→ **Task goal**: Could you retype exactly the line containing "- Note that" and every line after it in the data below, leaving out the pictures?

BEGIN Data section

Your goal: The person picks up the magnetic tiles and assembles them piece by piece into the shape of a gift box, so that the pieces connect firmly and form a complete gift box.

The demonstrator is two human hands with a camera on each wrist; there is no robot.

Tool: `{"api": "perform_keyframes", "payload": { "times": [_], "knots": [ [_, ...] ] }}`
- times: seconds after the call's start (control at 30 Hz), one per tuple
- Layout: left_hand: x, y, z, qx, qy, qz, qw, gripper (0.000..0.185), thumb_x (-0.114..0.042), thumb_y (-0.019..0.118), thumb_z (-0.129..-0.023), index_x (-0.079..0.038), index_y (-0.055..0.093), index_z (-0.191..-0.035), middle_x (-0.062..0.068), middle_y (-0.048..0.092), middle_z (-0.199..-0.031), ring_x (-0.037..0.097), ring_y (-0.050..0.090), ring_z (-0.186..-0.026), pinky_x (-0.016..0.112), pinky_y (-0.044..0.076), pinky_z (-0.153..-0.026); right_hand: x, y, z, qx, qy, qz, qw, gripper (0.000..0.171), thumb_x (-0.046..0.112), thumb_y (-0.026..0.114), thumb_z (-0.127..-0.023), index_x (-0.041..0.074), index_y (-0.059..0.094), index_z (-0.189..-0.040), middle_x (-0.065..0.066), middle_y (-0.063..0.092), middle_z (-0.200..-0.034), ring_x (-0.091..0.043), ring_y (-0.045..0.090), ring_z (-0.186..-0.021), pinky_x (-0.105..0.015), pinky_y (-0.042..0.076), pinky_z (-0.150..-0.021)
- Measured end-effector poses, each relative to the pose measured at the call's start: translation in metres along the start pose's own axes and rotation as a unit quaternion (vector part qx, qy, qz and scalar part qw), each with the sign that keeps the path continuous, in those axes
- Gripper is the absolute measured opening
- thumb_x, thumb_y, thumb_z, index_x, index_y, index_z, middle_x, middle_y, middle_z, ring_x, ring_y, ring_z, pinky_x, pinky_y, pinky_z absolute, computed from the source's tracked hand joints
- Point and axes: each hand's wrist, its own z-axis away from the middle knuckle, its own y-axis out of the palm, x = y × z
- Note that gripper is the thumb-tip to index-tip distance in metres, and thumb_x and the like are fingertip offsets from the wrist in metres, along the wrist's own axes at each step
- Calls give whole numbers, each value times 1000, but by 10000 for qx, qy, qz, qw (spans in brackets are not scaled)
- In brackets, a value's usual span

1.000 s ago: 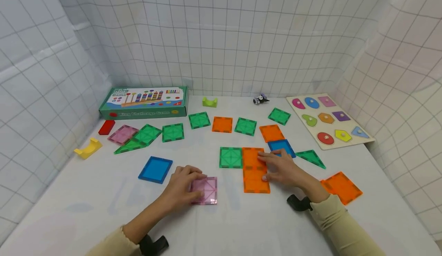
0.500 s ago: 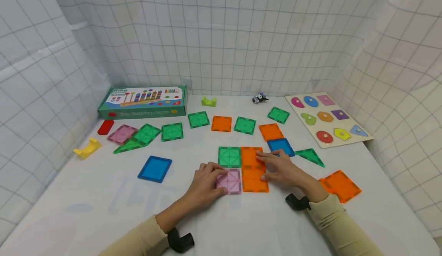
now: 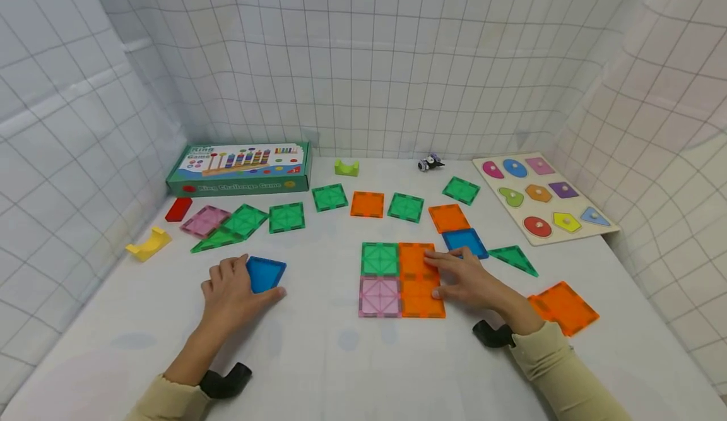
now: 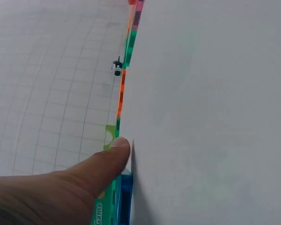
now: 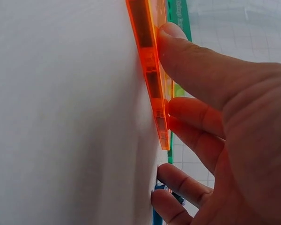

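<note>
A two-by-two patch of flat tiles lies mid-table: a green square (image 3: 379, 259), a pink square (image 3: 379, 296) and two orange squares (image 3: 419, 298). My right hand (image 3: 462, 279) rests flat on the orange squares, fingers spread. In the right wrist view its thumb touches the orange tile's edge (image 5: 147, 70). My left hand (image 3: 235, 284) is further left on a blue square tile (image 3: 269, 272). Its fingers cover the tile's left part and its thumb lies along the near edge. The left wrist view shows that thumb (image 4: 107, 159) beside the blue tile (image 4: 125, 201).
A green game box (image 3: 241, 168) stands at the back left and a shape puzzle board (image 3: 545, 197) at the right. Several green, orange and pink tiles lie across the back. A blue tile (image 3: 464, 242), green triangle (image 3: 513, 260) and orange tile (image 3: 564, 307) are near my right hand.
My left hand slid the pink tile right until it met the green and orange tiles, let go, then moved left onto the blue tile. The right hand stayed on the orange tiles.
</note>
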Motion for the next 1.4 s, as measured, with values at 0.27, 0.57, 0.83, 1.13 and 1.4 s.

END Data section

→ **Output for this task**:
- Note that gripper is the thumb-tip to index-tip distance in metres, and thumb_x and the like are fingertip offsets from the wrist in metres, along the wrist's own axes at each step
- Calls give whole numbers, each value times 1000, but by 10000 for qx, qy, qz, qw (spans in brackets are not scaled)
- In brackets, a value's usual span

1.000 s ago: 
0.500 s ago: 
now: 
now: 
now: 

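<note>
A two-by-two patch of flat tiles lies mid-table: a green square (image 3: 379, 259), a pink square (image 3: 379, 296) and two orange squares (image 3: 419, 298). My right hand (image 3: 462, 279) rests flat on the orange squares, fingers spread. In the right wrist view its thumb touches the orange tile's edge (image 5: 147, 70). My left hand (image 3: 235, 284) is further left on a blue square tile (image 3: 269, 272). Its fingers cover the tile's left part and its thumb lies along the near edge. The left wrist view shows that thumb (image 4: 107, 159) beside the blue tile (image 4: 125, 201).
A green game box (image 3: 241, 168) stands at the back left and a shape puzzle board (image 3: 545, 197) at the right. Several green, orange and pink tiles lie across the back. A blue tile (image 3: 464, 242), green triangle (image 3: 513, 260) and orange tile (image 3: 564, 307) are near my right hand.
My left hand slid the pink tile right until it met the green and orange tiles, let go, then moved left onto the blue tile. The right hand stayed on the orange tiles.
</note>
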Motion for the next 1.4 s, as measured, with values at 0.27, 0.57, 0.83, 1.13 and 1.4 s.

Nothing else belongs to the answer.